**REQUIRED ACTION**: Copy exactly the lines that run from the line containing "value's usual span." to the end of the material below, both ends included.
-=-=-=-=-
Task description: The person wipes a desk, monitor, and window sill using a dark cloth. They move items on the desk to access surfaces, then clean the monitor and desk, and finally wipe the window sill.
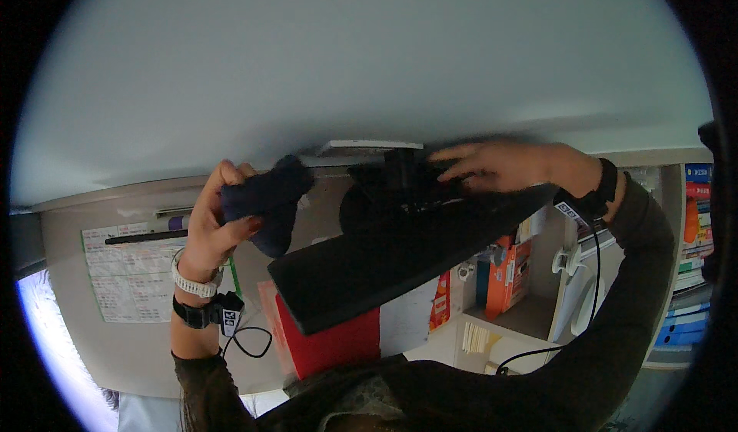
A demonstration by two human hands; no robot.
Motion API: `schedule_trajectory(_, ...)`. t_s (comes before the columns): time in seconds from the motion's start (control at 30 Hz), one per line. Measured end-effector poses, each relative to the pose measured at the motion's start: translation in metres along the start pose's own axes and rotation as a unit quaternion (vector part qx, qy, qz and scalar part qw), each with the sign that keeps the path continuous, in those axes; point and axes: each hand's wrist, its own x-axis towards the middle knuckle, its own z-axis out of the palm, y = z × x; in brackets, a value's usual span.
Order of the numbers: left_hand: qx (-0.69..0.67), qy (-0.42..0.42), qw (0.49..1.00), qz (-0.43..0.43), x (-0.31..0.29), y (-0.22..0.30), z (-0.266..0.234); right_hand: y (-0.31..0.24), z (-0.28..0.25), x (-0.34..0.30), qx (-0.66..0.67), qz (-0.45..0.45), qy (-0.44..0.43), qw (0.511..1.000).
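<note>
Bunched in my left hand [217, 220] is a dark navy cloth [280, 201], its loose part hanging beside the fingers. The black monitor [400, 259] stands at an angle in the middle, seen from above, with its dark stand [398, 172] behind it. My right hand [500, 163] reaches over the monitor's far side toward the stand, its fingers stretched out and apart. Whether its fingertips touch the stand or the back of the monitor, I cannot tell.
A wall [369, 63] rises close behind the desk. Written sheets [127, 270] lie at left. Under the monitor's near edge is a red folder [330, 343]. An orange box [507, 278] sits in a compartment at right; several books [696, 240] fill the far-right shelf.
</note>
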Motion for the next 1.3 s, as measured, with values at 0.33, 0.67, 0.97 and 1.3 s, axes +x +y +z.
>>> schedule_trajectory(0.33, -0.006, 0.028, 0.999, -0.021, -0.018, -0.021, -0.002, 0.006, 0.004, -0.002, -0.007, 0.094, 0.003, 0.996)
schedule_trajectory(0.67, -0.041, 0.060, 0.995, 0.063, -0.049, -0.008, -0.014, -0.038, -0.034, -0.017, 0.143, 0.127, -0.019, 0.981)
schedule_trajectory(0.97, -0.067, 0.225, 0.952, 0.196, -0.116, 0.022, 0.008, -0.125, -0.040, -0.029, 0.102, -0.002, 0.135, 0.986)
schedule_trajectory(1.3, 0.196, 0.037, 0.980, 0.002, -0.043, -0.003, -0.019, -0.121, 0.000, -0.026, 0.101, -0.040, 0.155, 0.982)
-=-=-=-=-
**OUTPUT OF THE EXERCISE**:
Motion API: `schedule_trajectory(_, ...)`. t_s (comes before the columns): time in seconds from the motion's start (control at 30 Hz), one per line. Measured end-effector poses, each relative to the pose measured at the motion's start: translation in metres along the start pose's own axes and rotation as a unit quaternion (vector part qx, qy, qz and scalar part qw), each with the sign that keeps the path continuous, in those axes; point and axes: each hand's wrist, its own x-axis towards the middle knuckle, its own z-axis out of the palm, y = z × x; in brackets, a value's usual span.
Order of the numbers: left_hand: qx (-0.69..0.67), qy (-0.42..0.42), qw (0.49..1.00), qz (-0.43..0.43), x (-0.31..0.29), y (-0.22..0.30), z (-0.266..0.234); right_hand: y (-0.31..0.24), z (-0.28..0.25), x (-0.34..0.30), qx (-0.66..0.67), qz (-0.45..0.45), qy (-0.44..0.43), qw (0.511..1.000).
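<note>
Bunched in my left hand [217, 220] is a dark navy cloth [280, 201], its loose part hanging beside the fingers. The black monitor [400, 259] stands at an angle in the middle, seen from above, with its dark stand [398, 172] behind it. My right hand [500, 163] reaches over the monitor's far side toward the stand, its fingers stretched out and apart. Whether its fingertips touch the stand or the back of the monitor, I cannot tell.
A wall [369, 63] rises close behind the desk. Written sheets [127, 270] lie at left. Under the monitor's near edge is a red folder [330, 343]. An orange box [507, 278] sits in a compartment at right; several books [696, 240] fill the far-right shelf.
</note>
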Motion for the next 1.3 s, as measured, with values at 0.33, 0.67, 0.97 and 1.3 s, axes +x +y +z.
>>> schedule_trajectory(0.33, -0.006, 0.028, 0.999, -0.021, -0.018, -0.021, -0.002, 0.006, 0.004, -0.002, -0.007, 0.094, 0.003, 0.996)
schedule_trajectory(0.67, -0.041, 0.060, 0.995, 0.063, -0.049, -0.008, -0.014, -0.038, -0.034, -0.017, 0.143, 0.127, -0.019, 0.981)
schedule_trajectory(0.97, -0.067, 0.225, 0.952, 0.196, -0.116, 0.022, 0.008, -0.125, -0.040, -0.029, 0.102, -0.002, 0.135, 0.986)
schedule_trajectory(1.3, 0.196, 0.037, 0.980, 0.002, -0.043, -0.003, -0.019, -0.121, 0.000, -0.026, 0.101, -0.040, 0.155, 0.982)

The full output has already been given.